__EXERCISE GOAL__: All pictures are to be dropped, and everything else in the data duplicated exactly.

__MATERIAL PROVIDED__:

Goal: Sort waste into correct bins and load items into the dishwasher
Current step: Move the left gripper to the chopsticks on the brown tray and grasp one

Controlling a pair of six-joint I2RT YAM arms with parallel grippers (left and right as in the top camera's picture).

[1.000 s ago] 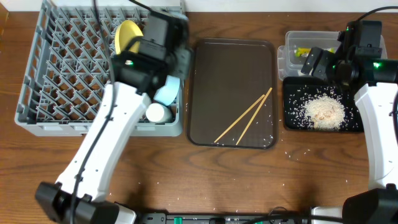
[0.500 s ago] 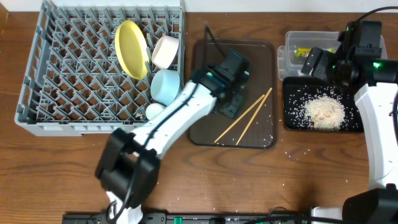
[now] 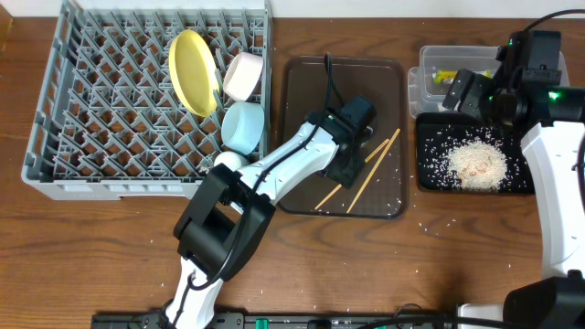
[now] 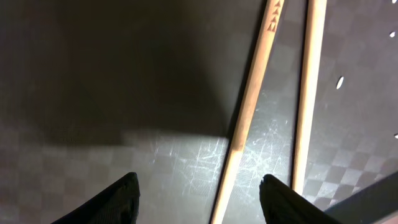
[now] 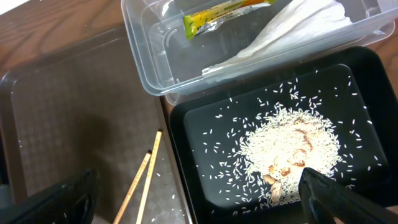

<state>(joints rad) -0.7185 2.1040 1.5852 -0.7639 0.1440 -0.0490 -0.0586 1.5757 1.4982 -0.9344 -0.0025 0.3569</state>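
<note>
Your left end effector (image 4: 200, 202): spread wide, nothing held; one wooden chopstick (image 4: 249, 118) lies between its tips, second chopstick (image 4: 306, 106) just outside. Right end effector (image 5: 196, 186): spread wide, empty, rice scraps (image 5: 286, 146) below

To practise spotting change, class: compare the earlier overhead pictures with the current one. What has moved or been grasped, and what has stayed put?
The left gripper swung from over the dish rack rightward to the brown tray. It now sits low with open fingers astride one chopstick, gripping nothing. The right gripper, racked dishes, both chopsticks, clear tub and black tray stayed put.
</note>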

__TASK SOLUTION__:
Goal: Sort waste into correct bins and load items into the dishwasher
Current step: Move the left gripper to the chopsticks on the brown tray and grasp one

Controlling a pair of six-joint I2RT YAM arms with parallel grippers (left and right as in the top camera's picture).

[1.000 s ago] 
[0.500 s ago] 
[now] 
[now] 
[now] 

<state>(joints rad) -0.7185 2.1040 1.5852 -0.7639 0.1440 -0.0490 -0.0586 1.5757 1.4982 -0.9344 -0.0025 0.3569</state>
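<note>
Your left end effector (image 4: 200, 202): spread wide, nothing held; one wooden chopstick (image 4: 249, 118) lies between its tips, second chopstick (image 4: 306, 106) just outside. Right end effector (image 5: 196, 186): spread wide, empty, rice scraps (image 5: 286, 146) below

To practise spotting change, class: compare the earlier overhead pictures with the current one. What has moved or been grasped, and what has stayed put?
The left gripper swung from over the dish rack rightward to the brown tray. It now sits low with open fingers astride one chopstick, gripping nothing. The right gripper, racked dishes, both chopsticks, clear tub and black tray stayed put.
</note>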

Fully answered, the exercise is complete.